We at Dwell are always on the lookout for unique homes that express the personality of their occupants—and it's no wonder some of the most unique and memorable residences we've featured in recent years belong to artists and art collectors, who embrace the quirky and the unconventional. Join us at Dwell on Design Sunday, June 24th, where we're inviting architect Tom Marble, collector Jeff Wardell, and architect Linda Taalman onstage to chat about ways architecture can best highlight and showcase art. To whet your appetite, flip through our slideshow for a look at some of our favorite homes designed around the display and making-of art, from a famous conceptual artist's industrial-inspired rowhouse in New York City to a street art collector's shipping crate-filled loft in San Francisco.
Conceptual artist Lawrence Weiner and his wife Alice commissioned LOT-EK to renovate their three-story rowhouse in the West Village, creating both living and studio space. LOT-EK is known for using reclaimed and industrial materials in their work, and this project was no exception. They created these window alcoves using old truck beds.
The house has many unexpected splashes of color, and exposed industrial materials are used throughout. The diamond-plate steel shown here was also used as a kitchen backsplash, covered with a coating of pink paint.
Another one of our favorite projects is this Noosa, Australia home of the New Zealand-born painter Stefan Dunlop and his family. The airy and elevated building was designed by their new next-door neighbors, who happened to be architects.
To explain their aesthetic taste and vision to the architects, Dunlop and his wife created a scrapbook of inspiration images, including ripped-out pages from design magazines, photos, Polaroids of furniture they'd picked up at flea markets, and images of Stefan's paintings—"to show that the artwork came first and the furnishings weren't necessarily going to match the couch." This pool was inspired by concrete Sao Paulo houses they loved and included in their inspiration book.
Next up, the Parisian apartment of Didier and Cleménce Krzentowski. Didier is an art collector and the founder of the acclaimed design gallery Galerie Kreo, which commissions limited-edition pieces from contemporary designers.

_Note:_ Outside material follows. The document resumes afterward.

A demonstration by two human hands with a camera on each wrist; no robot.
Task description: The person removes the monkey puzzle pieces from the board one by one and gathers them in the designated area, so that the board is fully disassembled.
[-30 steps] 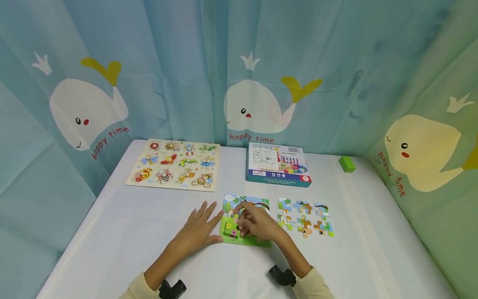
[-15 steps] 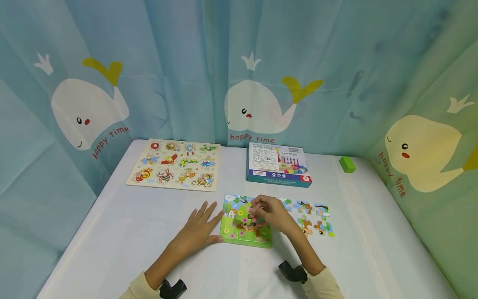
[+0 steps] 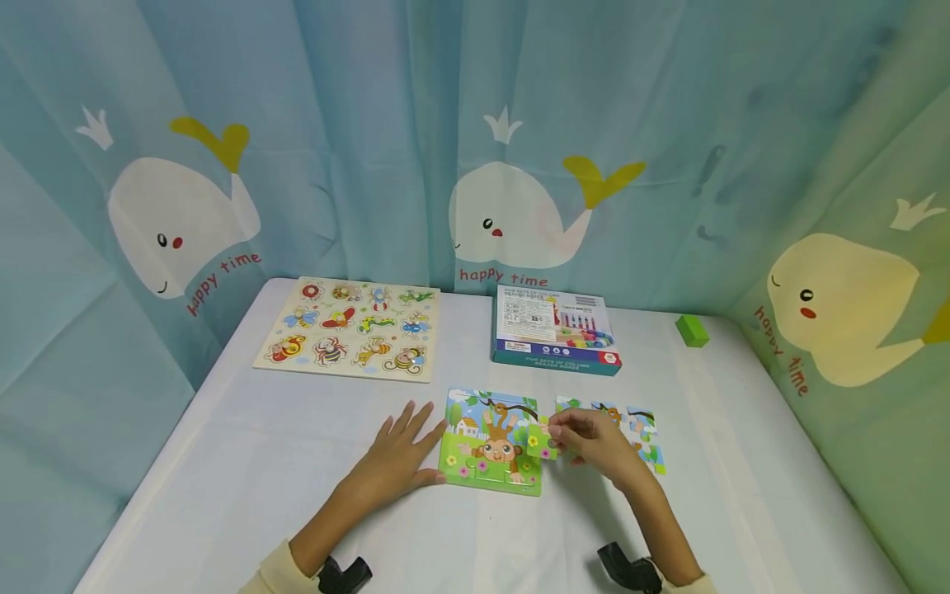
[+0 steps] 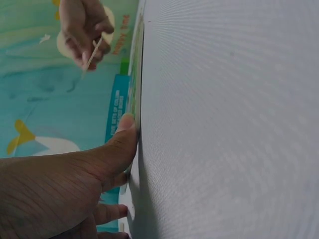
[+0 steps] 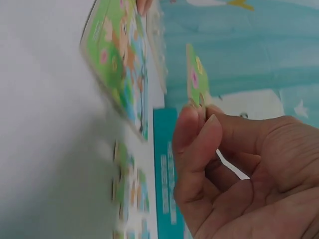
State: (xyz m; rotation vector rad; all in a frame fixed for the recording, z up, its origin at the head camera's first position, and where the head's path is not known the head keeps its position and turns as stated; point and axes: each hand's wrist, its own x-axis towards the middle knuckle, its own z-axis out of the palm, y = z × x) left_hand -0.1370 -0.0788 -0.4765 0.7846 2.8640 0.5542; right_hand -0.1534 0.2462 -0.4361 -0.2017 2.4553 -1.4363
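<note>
My right hand (image 3: 597, 443) pinches a green puzzle piece (image 3: 543, 439) with yellow and pink flowers. It holds the piece up over the right edge of the monkey puzzle board (image 3: 475, 480); in the right wrist view the piece (image 5: 196, 74) stands clear of the board. Fingers spread, my left hand (image 3: 397, 455) lies flat on the table, its thumb and forefinger touching the board's left edge. Several loose puzzle pieces (image 3: 642, 426) lie in rows to the right of the board, partly hidden behind my right hand.
A wooden insect peg board (image 3: 347, 330) lies at the back left of the white table (image 3: 223, 462). Behind the puzzle is a boxed bead set (image 3: 552, 330), with a green block (image 3: 692, 331) farther right. A blue whale-print curtain (image 3: 371, 165) borders the back.
My right hand has lifted the flower piece off the puzzle board and carried it rightward, uncovering the monkey picture. My left hand has stayed at the board's left edge.
</note>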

Lastly, check out the Wardell-Sagan apartment from our December/January Prefab issue in 2011. Jeff Wardell collects a lot of large-scale street art and wanted to renovate his loft to preserve as much display space for art as possible.
The office space has a rectangular cut-out that offers a birdseye view of the kitchen below. In the context of the surrounding small-scale paintings, at first glance the view resembles an artwork itself.